Q. A unit owner is using really foul language at some other owners continually. He goes as far as telling them they should die and fall down the stairs. The association has been notified many times and says they can’t do anything. The rules and regulations state no owner can create disturbances and interfere with other owners’ rights. He continues to break rules. The victims don’t even talk to him and he starts filthy language. What steps could be taken?
—Alarmed and Frustrated
A. “Conflicts such as the one described in this question are inherent in shared community living,” says attorney James Erwin of Erwin Law LLC in Chicago. “Whether the conduct described is a result of the owner’s natural personality or a result of medical conditions affecting the owner, the association and its board cannot simply turn a blind eye. The particular set of facts you set forth may or may not actually be a basis for legal action on the part of the association. There may be a number of corollary issues to carefully consider, such as rights of free speech, the possibility of mental illness which might implicate human rights statutes, and criminal implications of the subject owner’s alleged actions.

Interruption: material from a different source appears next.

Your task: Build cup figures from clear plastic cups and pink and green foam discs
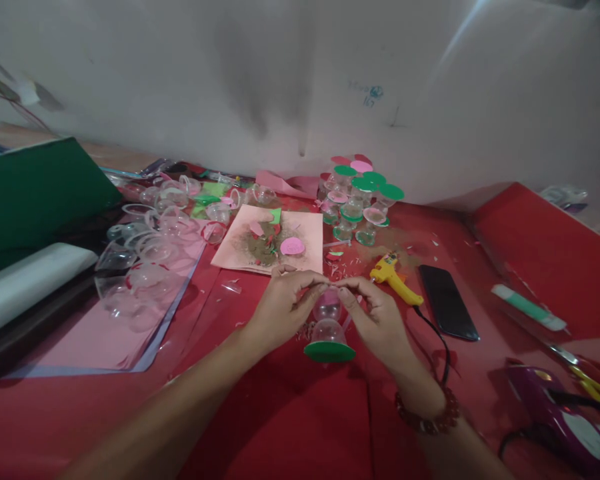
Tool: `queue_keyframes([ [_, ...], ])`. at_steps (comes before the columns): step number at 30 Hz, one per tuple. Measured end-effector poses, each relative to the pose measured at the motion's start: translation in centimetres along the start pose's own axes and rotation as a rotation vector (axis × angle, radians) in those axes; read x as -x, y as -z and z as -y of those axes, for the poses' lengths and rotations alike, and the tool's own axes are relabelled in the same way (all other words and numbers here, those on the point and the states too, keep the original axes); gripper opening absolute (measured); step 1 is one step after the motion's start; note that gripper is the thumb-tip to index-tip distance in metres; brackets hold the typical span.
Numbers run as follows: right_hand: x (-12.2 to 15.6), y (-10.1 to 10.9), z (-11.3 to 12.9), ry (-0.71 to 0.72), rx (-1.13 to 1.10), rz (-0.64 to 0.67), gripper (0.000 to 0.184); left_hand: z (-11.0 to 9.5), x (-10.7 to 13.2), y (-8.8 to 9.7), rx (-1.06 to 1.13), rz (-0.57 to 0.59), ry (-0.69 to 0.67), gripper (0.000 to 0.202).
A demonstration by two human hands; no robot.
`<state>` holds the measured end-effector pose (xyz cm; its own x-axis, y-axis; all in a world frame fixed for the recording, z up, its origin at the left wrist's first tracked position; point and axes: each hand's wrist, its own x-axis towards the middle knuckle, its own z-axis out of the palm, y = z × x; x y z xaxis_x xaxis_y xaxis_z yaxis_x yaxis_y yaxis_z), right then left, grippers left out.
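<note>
A pair of clear plastic cups (329, 331) is joined base to base in an hourglass shape, standing on a green paper disc (329, 352). My left hand (287, 303) pinches the upper rim from the left, thumb and forefinger together. From the right, my right hand (377, 317) closes thumb and forefinger on the same rim, its wrist wearing a beaded bracelet (427, 417). Something pink shows inside the upper cup between my fingertips; its exact shape is partly hidden. Just beyond my hands lies pink card (307, 227) with brown powder and a pink disc (293, 246).
Finished-looking cup pairs with green and pink discs (363, 193) stand stacked by the wall. Loose clear cups (155, 247) heap at left. A yellow glue gun (396, 277), black phone (449, 301), box cutter (529, 307), scissors (580, 373) and purple corded device (555, 413) lie right.
</note>
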<state>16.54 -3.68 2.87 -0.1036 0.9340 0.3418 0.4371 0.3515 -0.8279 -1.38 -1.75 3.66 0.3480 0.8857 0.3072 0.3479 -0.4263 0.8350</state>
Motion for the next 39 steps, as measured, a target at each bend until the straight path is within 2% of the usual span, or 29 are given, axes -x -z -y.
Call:
queue_keyframes([
  [5, 0.04, 0.08, 0.05, 0.052, 0.108, 0.007, 0.023, 0.07, 0.02, -0.19, -0.076, 0.001, -0.031, 0.017],
  [9, 0.22, -0.10, -0.01, 0.023, 0.019, 0.035, 0.027, -0.10, -0.11, 0.00, 0.041, -0.024, 0.010, 0.018],
  [11, 0.35, -0.09, -0.05, 0.001, -0.023, -0.027, 0.029, -0.18, -0.16, 0.09, 0.064, -0.043, 0.021, 0.018],
  [14, 0.45, 0.12, -0.14, -0.066, 0.006, -0.202, 0.025, -0.24, -0.21, 0.15, 0.048, -0.070, 0.022, 0.016],
  [16, 0.40, 0.20, -0.18, -0.081, 0.007, -0.254, 0.019, -0.24, -0.22, 0.16, 0.054, -0.078, 0.024, 0.016],
  [19, 0.24, 0.05, -0.13, -0.037, -0.044, -0.155, 0.014, -0.20, -0.22, 0.15, 0.095, -0.086, 0.050, 0.015],
  [22, 0.12, -0.17, -0.01, -0.011, 0.017, -0.023, 0.015, -0.12, -0.24, 0.09, 0.118, -0.086, 0.062, 0.015],
  [24, 0.06, -0.17, 0.01, -0.003, 0.081, -0.015, 0.020, -0.05, -0.27, 0.04, 0.138, -0.060, 0.055, 0.016],
  [28, -0.05, -0.02, -0.13, 0.000, 0.133, -0.029, 0.020, 0.00, -0.32, -0.06, 0.176, 0.088, 0.087, 0.021],
  [30, -0.05, -0.01, -0.18, -0.014, 0.125, -0.027, 0.020, -0.06, -0.32, -0.03, 0.159, 0.120, 0.096, 0.023],
  [36, 0.11, -0.16, 0.08, -0.031, 0.040, -0.010, 0.028, -0.03, -0.50, 0.44, 0.203, -0.061, 0.104, 0.024],
  [39, 0.08, -0.21, 0.05, -0.027, 0.056, -0.004, 0.026, 0.26, -0.63, 0.45, 0.302, -0.047, 0.127, 0.023],
])
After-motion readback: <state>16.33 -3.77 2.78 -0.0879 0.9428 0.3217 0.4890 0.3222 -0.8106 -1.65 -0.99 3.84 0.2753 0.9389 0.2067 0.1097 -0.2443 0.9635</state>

“Your board, at a minimum, should be conducting an investigation and getting an experienced attorney involved. Although there is due process which must be followed, it is important to remember that the ultimate remedy available in Illinois to associations in extreme cases of repeat violations of the rules is the ability to judicially force an owner to sell his/her unit. But it is equally important to understand that this should be treated as, and will be viewed by the courts as, a remedy of last resort and only in the most egregious of circumstances. The board is subject to a fiduciary duty to reasonably investigate any complaints alleging violations of the association’s governing rules.

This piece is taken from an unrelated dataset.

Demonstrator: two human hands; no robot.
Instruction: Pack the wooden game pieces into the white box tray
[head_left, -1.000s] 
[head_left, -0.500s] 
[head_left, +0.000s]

“The board should start by sending the owner in question a Notice of Alleged Violation, giving the owner an opportunity to defend against the complaints at a hearing before the board (or a committee). It is then up to the board to make a determination as to whether the allegations in the complaint appear sufficiently meritorious to assess fines to the owner’s unit account. If the fines go unpaid, or if the conduct continues unabated, the board should then consult with their attorney to discuss and approve the filing of a complaint for possession of the unit. If this action does not serve to remedy the problem or results in danger to the community, the board may, as noted earlier, seek to force the owner to sell the unit and leave the community.”